The ability of artificial intelligence to shoulder a significant portion of the workload in grant applications is indicative of a system that seems increasingly outmoded. It’s high time we simplify the process for scientists seeking research funding.
Let’s face it, grant writing can be an ordeal.
As scientists, we thrive on ideation, on sketching diagrams and articulating our thoughts through words. However, the process of applying for grants requires a mountain of work that extends way beyond merely communicating an idea for a research project. This is a time-consuming and labor-intensive endeavor.
Typically, grant applications require you to present a standard case for support, outlining your proposed research. But, as any seasoned researcher would attest, there are often several other elements involved. These could range from a lay summary, a long abstract, your CV, impact statements, public-engagement plans, to detailed explanations of staff involvement, project management plans, letters of support from colleagues, data handling strategies, and the projected timeline of the project. And let’s not forget the risk analysis! All this effort, only to face a 90-95% probability of rejection.
Despite the extensive preparation, the harsh reality is that once the research commences, things might not pan out as anticipated. Milestones might not be met, some projected outcomes may remain unrealized, and if experiments falter, you might not have the bandwidth to execute all the public-engagement activities outlined in the grant application. Yet, at the end of the project, you may still end up contributing significantly to scientific progress, even if the results diverge from your initial proposal. And that should be perfectly acceptable.

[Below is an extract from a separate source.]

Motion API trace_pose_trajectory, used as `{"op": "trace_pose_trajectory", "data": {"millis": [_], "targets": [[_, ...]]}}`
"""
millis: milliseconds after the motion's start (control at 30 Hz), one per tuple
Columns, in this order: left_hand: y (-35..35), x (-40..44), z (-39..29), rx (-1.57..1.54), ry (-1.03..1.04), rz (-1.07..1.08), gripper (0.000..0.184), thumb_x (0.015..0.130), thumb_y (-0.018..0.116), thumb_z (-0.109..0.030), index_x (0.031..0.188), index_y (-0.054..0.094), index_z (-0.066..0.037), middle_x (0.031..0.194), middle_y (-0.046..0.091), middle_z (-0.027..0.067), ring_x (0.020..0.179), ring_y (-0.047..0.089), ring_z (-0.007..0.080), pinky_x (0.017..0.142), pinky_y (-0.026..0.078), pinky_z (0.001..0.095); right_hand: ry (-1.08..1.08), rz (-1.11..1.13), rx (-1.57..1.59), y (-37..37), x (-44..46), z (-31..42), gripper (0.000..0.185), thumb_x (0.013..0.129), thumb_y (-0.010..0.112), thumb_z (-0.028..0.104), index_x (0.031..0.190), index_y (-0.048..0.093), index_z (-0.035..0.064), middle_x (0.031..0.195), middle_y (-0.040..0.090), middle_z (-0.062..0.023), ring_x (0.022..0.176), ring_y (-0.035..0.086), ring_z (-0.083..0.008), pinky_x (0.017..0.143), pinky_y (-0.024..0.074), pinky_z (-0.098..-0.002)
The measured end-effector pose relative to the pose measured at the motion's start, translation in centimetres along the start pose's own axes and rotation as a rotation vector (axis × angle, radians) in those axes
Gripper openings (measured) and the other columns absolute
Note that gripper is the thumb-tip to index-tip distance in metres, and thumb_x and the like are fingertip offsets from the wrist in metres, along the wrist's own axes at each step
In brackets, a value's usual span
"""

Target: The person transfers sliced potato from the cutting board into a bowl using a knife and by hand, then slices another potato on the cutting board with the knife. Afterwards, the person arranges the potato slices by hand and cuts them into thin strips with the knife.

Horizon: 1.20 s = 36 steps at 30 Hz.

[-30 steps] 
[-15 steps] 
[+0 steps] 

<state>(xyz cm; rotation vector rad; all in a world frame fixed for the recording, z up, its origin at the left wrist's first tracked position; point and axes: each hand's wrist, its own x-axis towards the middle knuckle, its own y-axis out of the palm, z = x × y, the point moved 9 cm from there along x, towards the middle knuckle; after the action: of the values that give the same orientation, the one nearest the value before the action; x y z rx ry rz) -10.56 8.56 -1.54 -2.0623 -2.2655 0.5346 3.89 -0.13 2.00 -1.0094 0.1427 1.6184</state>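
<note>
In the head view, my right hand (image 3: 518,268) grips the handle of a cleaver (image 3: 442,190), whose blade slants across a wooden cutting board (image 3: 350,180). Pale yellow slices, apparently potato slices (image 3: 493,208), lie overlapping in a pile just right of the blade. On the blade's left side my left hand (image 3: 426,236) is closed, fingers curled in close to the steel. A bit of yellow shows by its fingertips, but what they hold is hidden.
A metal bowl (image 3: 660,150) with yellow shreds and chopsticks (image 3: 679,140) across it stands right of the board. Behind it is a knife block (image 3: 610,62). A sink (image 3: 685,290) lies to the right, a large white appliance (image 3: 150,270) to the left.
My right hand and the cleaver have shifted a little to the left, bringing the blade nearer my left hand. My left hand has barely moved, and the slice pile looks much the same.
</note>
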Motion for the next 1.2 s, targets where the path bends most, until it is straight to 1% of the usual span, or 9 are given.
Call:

From the perspective of panel members tasked with awarding the grants, the process is far from seamless. Having served on panels myself, it’s clear that there simply isn’t always sufficient time to read through every application in detail. Panel members often concentrate on three main questions: Does the proposal align with the call brief? Is the proposed science sound and innovative? And are the applicants experts in their field? The abstract and a portion of the research proposal answer the first two questions, while a quick Google search can provide insights into the applicants’ expertise.
So, why do applicants need to produce such an extensive array of documents? The system is designed to be rigorous, robust, and devoid of bias; it’s intended to ensure that funding bodies receive serious proposals. The exhaustive nature of the process ensures that only truly dedicated individuals apply. However, the creation of these lengthy, seemingly redundant documents is consuming an inordinate amount of scientists’ time.
Enter ChatGPT, the artificial intelligence (AI) chatbot that is shedding light on the system’s shortcomings.
Recently, when discussing a grant proposal with a colleague, I mentioned my lack of time to draft the proposal as I had envisioned. He recommended using ChatGPT, which he uses to handle the more tedious aspects of grant applications.
I decided to give ChatGPT a try while working on another grant proposal. The abstract was ready, but I asked ChatGPT to elaborate on the core ideas I had noted down. The results were impressive, with the AI producing high-quality English text. I also used ChatGPT to explain how our proposed research aligned with the funder’s call. Again, the results were satisfactory. A few minor edits were necessary to mask the use of AI, but it reduced my workload from three days to just three hours.
Upon submitting the grant, I casually mentioned to a friend that I had just written my first “ChatGPT grant.” To my surprise, he revealed that he and many other scientists had been using AI for this purpose for months. A 2023 Nature survey of 1,600 researchers found that over 25% use AI to assist in manuscript writing and more than 15% use the technology for grant proposals.
While some may view using ChatGPT for grant proposals as a form of cheating, it underlines a larger issue: why are we asking scientists to produce documents that AI can easily generate? What additional value are we bringing to the table? Perhaps it’s time for funding bodies to reassess their application processes.